I’m trying to scrape this page of peruvian teams. I’m able to extract the information that has multiple tables and a header which says the region of each team (that is in a table).
My problem is when I try to organize the data. I have multiple tables. What I want is to store the header of each table as a another column and get one whole dataset.
I share my code below:
import requests
import pandas as pd
from bs4 import BeautifulSoup
# This scrapper was made to retrieve all teams in peru from Wikiepdia.

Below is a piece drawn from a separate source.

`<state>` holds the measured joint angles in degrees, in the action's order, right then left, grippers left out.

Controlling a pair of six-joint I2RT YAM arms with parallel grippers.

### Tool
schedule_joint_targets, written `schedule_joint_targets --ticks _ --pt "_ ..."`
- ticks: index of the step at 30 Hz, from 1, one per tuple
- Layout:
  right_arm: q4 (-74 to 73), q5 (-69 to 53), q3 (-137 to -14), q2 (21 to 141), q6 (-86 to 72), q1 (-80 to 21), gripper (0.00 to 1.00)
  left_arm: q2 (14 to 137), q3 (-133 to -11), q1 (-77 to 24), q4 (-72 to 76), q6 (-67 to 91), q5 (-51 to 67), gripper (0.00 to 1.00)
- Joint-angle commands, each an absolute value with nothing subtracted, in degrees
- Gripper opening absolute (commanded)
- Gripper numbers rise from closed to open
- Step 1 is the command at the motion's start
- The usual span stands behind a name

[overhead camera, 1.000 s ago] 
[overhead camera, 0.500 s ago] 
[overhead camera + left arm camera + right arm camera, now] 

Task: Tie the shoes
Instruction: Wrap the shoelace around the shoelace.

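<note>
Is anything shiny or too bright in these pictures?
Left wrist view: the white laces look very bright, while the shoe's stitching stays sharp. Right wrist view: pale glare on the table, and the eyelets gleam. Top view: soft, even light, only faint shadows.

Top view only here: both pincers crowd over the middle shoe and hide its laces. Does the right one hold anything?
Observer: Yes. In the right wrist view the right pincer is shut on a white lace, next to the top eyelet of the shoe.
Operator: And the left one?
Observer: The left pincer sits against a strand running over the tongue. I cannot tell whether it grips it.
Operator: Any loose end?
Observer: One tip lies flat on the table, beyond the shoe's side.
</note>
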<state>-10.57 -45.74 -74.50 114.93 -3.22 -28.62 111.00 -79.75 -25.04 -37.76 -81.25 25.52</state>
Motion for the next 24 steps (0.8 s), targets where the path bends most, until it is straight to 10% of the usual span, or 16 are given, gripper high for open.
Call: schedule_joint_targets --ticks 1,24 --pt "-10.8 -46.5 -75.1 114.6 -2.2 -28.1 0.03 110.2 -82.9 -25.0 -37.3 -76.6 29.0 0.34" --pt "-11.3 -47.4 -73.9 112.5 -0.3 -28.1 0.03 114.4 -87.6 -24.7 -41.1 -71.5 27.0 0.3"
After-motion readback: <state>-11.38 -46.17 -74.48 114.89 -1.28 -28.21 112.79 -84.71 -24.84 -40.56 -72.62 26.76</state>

url = "https://es.wikipedia.org/wiki/Anexo:Clubes_de_fútbol_del_Perú"
dfs = []
soup = BeautifulSoup(requests.get(url).content, "html.parser")
tables = soup.find_all(
lambda tag: tag.name == "table"
and tag.select_one('th:-soup-contains("Equipo", "Ciudad", "Fundación", "Estadio", "Liga")'))
for table in tables:
for tag in table.select('[style="display:none"]'):
tag.extract()
df = pd.read_html(str(table))[0]
df['Region'] = table.find_previous(["h3","h2"]).span.text
dfs.append(df)
df = pd.concat(dfs)
print(dfs)
#df.to_csv("/Users/home/Downloads/data_results_manager.csv", index=False)
I think my problem is when I append it and with the the second loop. This one.
for tag in table.select('[style="display:none"]'):
tag.extract()
df = pd.read_html(str(table))[0]
Any help fixing my code will be greatly appreciate it.